» Exercise directions:
Every line from the one with "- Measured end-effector" to the final line of the listing below should be repeated exactly, and only those.

» Source material:
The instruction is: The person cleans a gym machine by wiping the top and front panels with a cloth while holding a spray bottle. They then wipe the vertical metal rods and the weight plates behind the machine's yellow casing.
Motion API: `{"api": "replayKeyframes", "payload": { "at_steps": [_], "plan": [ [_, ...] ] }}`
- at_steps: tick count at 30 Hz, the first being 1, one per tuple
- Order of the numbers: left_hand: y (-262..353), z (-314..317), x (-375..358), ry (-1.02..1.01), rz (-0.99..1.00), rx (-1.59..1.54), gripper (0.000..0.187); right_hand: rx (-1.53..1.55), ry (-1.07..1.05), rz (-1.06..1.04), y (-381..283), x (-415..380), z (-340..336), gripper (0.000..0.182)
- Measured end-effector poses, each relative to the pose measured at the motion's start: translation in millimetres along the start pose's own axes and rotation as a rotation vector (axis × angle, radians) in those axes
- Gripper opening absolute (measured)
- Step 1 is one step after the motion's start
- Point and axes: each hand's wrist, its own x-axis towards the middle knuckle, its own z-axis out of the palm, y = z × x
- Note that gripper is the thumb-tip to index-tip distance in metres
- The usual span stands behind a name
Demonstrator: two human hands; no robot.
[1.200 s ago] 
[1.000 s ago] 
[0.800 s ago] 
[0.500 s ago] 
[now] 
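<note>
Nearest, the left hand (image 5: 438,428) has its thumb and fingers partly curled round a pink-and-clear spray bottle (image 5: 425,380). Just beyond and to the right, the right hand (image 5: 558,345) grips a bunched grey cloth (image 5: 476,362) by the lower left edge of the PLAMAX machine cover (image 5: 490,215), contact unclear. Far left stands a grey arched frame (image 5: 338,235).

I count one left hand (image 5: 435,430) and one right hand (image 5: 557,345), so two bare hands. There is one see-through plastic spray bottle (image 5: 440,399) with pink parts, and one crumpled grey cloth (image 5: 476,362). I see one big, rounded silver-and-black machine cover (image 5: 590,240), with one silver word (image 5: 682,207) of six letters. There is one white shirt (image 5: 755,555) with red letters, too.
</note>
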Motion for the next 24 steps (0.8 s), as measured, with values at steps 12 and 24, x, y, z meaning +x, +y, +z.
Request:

» Exercise output:
- Measured end-effector poses, each relative to the pose measured at the motion's start: translation in millimetres along the start pose's own axes and rotation as a rotation vector (axis × angle, radians) in those axes
- Gripper opening absolute (measured)
- Step 1 is one step after the motion's start
- Point and axes: each hand's wrist, its own x-axis towards the middle knuckle, its own z-axis out of the palm, y = z × x
- Note that gripper is the thumb-tip to index-tip distance in metres
- The usual span stands behind a name
Demonstrator: two human hands; no robot.
[1.200 s ago] 
[1.000 s ago] 
[0.800 s ago] 
[0.500 s ago] 
[now] 
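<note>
Nearest, the left hand (image 5: 438,428) has its thumb and fingers partly curled round a pink-and-clear spray bottle (image 5: 425,380). Just beyond and to the right, the right hand (image 5: 558,345) grips a bunched grey cloth (image 5: 476,362) by the lower left edge of the PLAMAX machine cover (image 5: 490,215), contact unclear. Far left stands a grey arched frame (image 5: 338,235).

I count one left hand (image 5: 435,430) and one right hand (image 5: 557,345), so two bare hands. There is one see-through plastic spray bottle (image 5: 440,399) with pink parts, and one crumpled grey cloth (image 5: 476,362). I see one big, rounded silver-and-black machine cover (image 5: 590,240), with one silver word (image 5: 682,207) of six letters. There is one white shirt (image 5: 755,555) with red letters, too.
</note>
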Motion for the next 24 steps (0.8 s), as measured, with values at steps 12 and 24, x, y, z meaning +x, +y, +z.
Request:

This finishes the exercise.